→ **Problem statement**
Please quote exactly the lines below from the line containing "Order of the" to the line containing "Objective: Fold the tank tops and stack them", both lines included, and nothing else.

→ **Recorded data**
☆ ☆ ☆ ☆ ☆
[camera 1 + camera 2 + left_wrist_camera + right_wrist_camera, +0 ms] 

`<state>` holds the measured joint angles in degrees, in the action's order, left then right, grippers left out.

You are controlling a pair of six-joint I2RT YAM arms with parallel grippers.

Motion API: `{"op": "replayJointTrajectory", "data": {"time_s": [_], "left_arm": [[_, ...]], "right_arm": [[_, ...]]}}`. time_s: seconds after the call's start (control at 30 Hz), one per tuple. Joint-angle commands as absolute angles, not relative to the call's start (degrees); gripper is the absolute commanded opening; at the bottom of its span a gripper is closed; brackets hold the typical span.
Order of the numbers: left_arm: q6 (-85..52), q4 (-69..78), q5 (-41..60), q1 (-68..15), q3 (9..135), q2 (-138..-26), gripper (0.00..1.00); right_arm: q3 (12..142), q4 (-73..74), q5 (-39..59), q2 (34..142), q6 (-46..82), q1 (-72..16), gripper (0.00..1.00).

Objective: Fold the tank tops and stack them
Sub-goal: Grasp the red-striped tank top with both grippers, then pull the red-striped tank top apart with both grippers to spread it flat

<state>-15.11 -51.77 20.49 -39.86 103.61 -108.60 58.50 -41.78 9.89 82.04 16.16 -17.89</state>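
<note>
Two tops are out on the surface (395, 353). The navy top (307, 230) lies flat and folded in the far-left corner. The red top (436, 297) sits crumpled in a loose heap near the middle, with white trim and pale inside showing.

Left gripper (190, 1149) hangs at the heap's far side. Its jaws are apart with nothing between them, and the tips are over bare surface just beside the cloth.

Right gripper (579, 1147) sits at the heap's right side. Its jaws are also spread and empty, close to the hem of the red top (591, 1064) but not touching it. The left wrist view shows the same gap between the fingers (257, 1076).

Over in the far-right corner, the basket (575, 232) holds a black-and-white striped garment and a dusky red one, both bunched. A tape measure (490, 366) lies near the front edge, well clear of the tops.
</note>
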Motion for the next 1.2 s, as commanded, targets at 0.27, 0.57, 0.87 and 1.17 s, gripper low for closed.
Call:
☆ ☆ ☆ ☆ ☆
→ **Written answer**
Order of the numbers: left_arm: q6 (-85..52), q4 (-69..78), q5 (-41..60), q1 (-68..15), q3 (9..135), q2 (-138..-26), gripper (0.00..1.00); right_arm: q3 (12..142), q4 (-73..74), q5 (-39..59), q2 (34..142), q6 (-46..82), q1 (-72..16), gripper (0.00..1.00).

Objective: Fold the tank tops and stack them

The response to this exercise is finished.